- **What is being asked**:
A faithful transcription of the entries below is required.

#### Data under study ####

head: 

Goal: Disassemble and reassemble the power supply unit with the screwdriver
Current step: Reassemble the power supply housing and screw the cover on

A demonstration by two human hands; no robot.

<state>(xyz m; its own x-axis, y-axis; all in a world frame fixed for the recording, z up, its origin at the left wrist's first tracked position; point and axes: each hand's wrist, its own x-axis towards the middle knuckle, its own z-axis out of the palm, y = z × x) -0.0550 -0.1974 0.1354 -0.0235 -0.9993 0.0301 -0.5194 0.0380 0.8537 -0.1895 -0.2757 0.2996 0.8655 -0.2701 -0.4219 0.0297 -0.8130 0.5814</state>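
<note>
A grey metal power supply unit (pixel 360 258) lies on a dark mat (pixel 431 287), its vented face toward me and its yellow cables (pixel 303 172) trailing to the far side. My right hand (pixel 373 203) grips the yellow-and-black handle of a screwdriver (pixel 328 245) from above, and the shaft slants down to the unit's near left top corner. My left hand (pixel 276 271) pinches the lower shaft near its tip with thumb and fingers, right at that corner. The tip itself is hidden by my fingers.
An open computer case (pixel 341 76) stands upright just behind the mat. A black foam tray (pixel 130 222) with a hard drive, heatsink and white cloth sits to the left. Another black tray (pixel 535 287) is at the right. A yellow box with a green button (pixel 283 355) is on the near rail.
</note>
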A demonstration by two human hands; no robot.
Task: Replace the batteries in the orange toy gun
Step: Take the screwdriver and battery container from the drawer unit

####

- **Answer to this task**:
head: 

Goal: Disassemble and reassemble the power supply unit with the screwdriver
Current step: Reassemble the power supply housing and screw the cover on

A demonstration by two human hands; no robot.

<state>(xyz m; its own x-axis, y-axis; all in a world frame fixed for the recording, z up, its origin at the left wrist's first tracked position; point and axes: each hand's wrist, its own x-axis towards the middle knuckle, its own z-axis out of the palm, y = z × x) -0.0550 -0.1974 0.1354 -0.0235 -0.9993 0.0301 -0.5194 0.0380 0.8537 -0.1895 -0.2757 0.2996 0.8655 -0.2701 -0.4219 0.0297 -0.8130 0.5814</state>
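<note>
A grey metal power supply unit (pixel 360 258) lies on a dark mat (pixel 431 287), its vented face toward me and its yellow cables (pixel 303 172) trailing to the far side. My right hand (pixel 373 203) grips the yellow-and-black handle of a screwdriver (pixel 328 245) from above, and the shaft slants down to the unit's near left top corner. My left hand (pixel 276 271) pinches the lower shaft near its tip with thumb and fingers, right at that corner. The tip itself is hidden by my fingers.
An open computer case (pixel 341 76) stands upright just behind the mat. A black foam tray (pixel 130 222) with a hard drive, heatsink and white cloth sits to the left. Another black tray (pixel 535 287) is at the right. A yellow box with a green button (pixel 283 355) is on the near rail.
</note>
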A demonstration by two human hands; no robot.
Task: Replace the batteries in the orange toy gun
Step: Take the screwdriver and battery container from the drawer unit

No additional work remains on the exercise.